What the task asks: Could the data below be retyped exactly, without its pictures?

Information supplied:
**********

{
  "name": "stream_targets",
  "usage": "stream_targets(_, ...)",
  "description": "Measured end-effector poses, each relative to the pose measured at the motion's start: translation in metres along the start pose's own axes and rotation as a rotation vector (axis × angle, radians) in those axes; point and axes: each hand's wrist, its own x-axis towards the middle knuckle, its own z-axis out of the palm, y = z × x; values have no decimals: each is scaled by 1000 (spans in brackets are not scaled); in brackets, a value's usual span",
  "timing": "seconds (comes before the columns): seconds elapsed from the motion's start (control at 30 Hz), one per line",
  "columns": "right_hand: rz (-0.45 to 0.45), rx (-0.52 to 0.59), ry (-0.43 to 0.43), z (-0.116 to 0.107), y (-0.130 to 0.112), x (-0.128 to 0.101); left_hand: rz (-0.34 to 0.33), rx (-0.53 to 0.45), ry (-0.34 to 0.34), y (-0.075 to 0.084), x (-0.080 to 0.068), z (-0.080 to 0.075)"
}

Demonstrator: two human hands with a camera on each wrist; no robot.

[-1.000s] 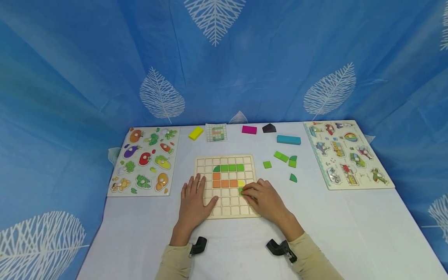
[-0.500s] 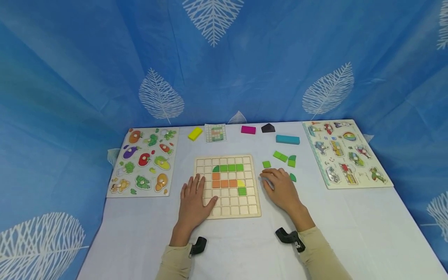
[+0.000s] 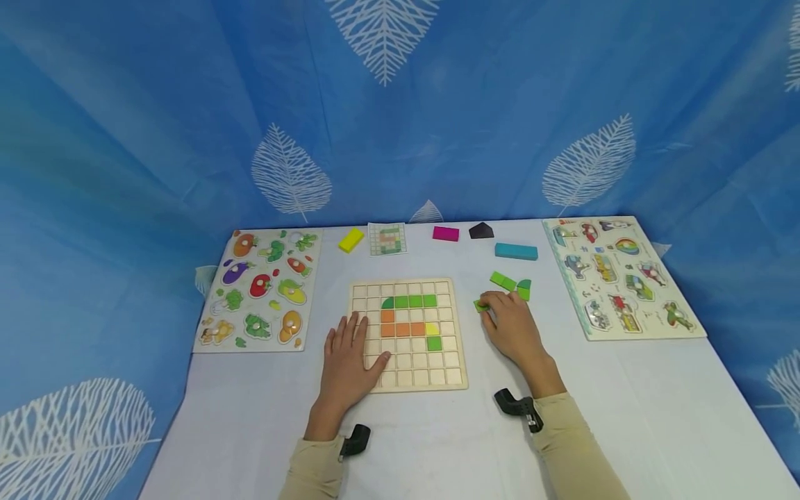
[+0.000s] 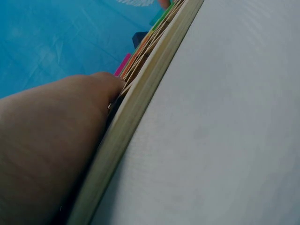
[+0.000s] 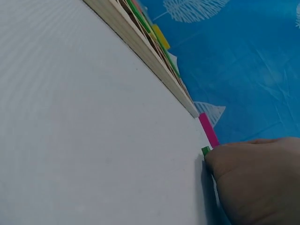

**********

Problem solution:
{
  "name": "stream_targets",
  "usage": "stream_targets(_, ...)",
  "description": "Measured end-effector poses, each relative to the pose measured at the motion's start: translation in metres along the start pose's own axes and rotation as a rotation vector (axis × angle, radians) in those axes; point and axes: each hand's wrist, its own x-axis towards the middle knuckle, its own z-axis out of the palm, y = z × x; values have no decimals: each is scaled by 1000 (spans in brackets are not scaled); in brackets, a value's usual span",
  "timing": "seconds (comes before the columns): seconds elapsed from the motion's start (control at 30 Hz), one per line",
  "columns": "right_hand: rz (-0.45 to 0.45), rx (-0.52 to 0.59), ry (-0.43 to 0.43), z (-0.116 to 0.107), y (-0.130 to 0.112), x (-0.128 to 0.101); left_hand: rz (-0.34 to 0.33), rx (-0.53 to 0.45), ry (-0.34 to 0.34), y (-0.075 to 0.084), x (-0.080 to 0.068), z (-0.080 to 0.075)"
}

Demonstrator: two human hands with a camera on each wrist; no robot.

[-1.000s] 
[-0.500s] 
[+0.000s] 
[+0.000s] 
[+0.000s] 

The complete answer has been given.